Провинциальный человек - Виктор Потанин 26 стр.


- Я с тобой?

- Отстань ты! Хватит!..

Она побежала наверх. Он ничего не понял и еще ждал, - слушал ее тяжелое, забитое страхом дыхание. Потом и дыхание пропало. Тогда он бросился следом и сразу наступил на медузу. Он не помнит, как поскользнулся, как упал на спину, и в этот миг настигла волна. А он не знал, что с ним, почему его рывком потянуло назад что-то могучее и живое, почему он весь мокрый. И это спасло, что не знал. А если б знал, если б видел и чувствовал, как над ним прошел вал, как обдал его пеной, как сам он жадно вцепился в гальку руками и какими маленькими, слабыми стали ноги, - он бы не вынес. Когда поднялся, в голове закружилось, но он упрямо шагнул вперед и в ту же секунду услышал море. Оно гудело, рычало зверем, и на Алешу напал страх, и он побежал. Бежал изо всей мочи, прикусив губу, как бегал только в далеком детстве. Его бы догнала теперь лошадь, да и то самая молодая, и скоро море отстало. Отдышался уже на самом обрыве. В поселке стихли крики, только в дальней улице гудели машины и свет от фар испуганно обшаривал небо. А он не знал, где находится. Дома все одинаковые, заблудился. Но подошел Николай. Он был молчаливый и какой-то закрытый. Скоро они оказались у самой ограды. Здесь горел полный свет и маячила чья-то фигурка. Она с кем-то говорила, потом и другая женщина вышла на свет. Николай сжал ему руку.

- Давай постоим, покурим.

Но женщина говорила громко, и Алеша все слышал.

- Не спеши, Катерина, давай по порядку, - это тетка Николая потребовала и замолчала.

- Тебе Коля сказал уже...

- Ничего я не знаю.

- У Марии Верка убилась. На мотоцикле...

- Каком мотоцикле?

- Получил премию Мишка Лобанов - новый "Урал". Ну как же - обмыть надо. А дочь, Нинка: прокати, прокати, папка!
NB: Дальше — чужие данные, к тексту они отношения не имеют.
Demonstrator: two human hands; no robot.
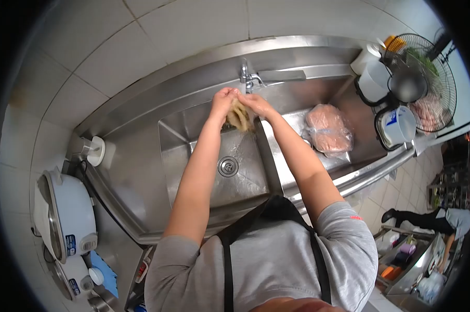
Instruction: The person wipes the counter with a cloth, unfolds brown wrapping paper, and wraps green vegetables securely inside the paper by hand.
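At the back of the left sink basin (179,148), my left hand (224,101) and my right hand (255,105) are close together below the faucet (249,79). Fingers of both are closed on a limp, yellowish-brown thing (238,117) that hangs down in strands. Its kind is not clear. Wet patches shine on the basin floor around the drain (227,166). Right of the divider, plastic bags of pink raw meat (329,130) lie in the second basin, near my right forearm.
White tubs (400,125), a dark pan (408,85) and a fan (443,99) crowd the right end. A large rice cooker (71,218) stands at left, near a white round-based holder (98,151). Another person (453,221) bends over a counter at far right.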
Он не хотел, говорят, но дочь настояла. Ну что, сели, поехали. Сзади Нинка, а Верка-то в коляске. Только до первых бугров - и в кювет. Ну, он пьяный дак. Сам живой, дочка живая, а Верку не откачали...

- А врачи?

- Что врачи. Свои были. Из Темрюка вызвали. Не смогли! - женщина заплакала и заохала, закрылась платком.

Алеша зашатался на месте.

- Я пойду к ней, к Марии...

- Не до тебя ей. Потом... - сказал Николай. - Походи лучше здесь, отдохни.

Ноги сами принесли на обрыв. Море шумело, горел прожектор... Алеша знал, что жизнь теперь прошла и пропала. Он смотрел вперед, его никто не видел, и он плакал. "Из-за меня, из-за меня дочка ее погибла! Отпустил бы поискать и тогда бы... Мария сама просила..."
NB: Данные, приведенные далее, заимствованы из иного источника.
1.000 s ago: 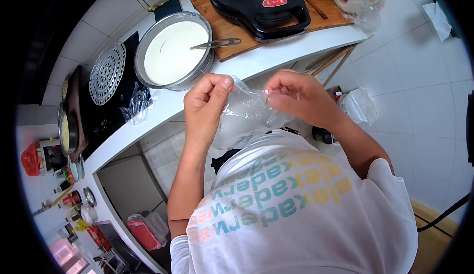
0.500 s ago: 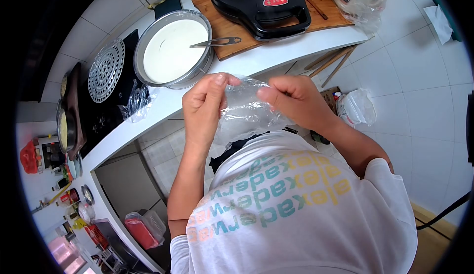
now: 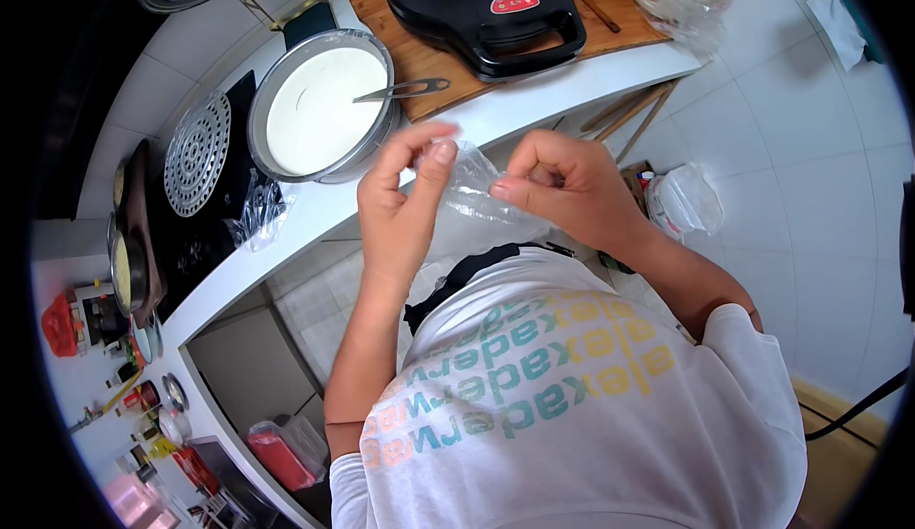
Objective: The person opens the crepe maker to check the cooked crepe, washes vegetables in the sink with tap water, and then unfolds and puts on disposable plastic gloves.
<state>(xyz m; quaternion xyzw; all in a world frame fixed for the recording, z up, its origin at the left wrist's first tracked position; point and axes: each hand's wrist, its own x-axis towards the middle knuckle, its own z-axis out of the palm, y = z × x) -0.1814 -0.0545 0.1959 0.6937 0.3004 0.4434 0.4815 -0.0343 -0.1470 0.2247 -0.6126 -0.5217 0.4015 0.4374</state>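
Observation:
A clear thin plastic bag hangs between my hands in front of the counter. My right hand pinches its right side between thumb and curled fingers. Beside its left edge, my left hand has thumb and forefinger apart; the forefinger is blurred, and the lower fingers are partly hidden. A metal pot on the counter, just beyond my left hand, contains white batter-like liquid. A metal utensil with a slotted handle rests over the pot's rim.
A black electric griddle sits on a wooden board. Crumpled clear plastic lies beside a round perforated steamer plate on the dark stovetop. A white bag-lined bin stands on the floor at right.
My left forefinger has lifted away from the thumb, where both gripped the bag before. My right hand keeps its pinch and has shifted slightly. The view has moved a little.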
Жить ему не хотелось. На другой день он не встал с постели. Колина тетка сидела возле него как сиделка.

- Не вини ты себя, не надо! Ну что ты напускаешь, Алеша? Я прямо не знаю, как тебя отдувать? Не виноват ты!.. Вон чё разожгло парня. И болезнь у тебя есть, путевку зря не дадут...

Он молчал, к стене отворачивался, а в горле стояла спазма. Коля щурился, усмехался.

- Иди, сдавайся властям. Ты, конечно, убил! Ты же вел мотоцикл!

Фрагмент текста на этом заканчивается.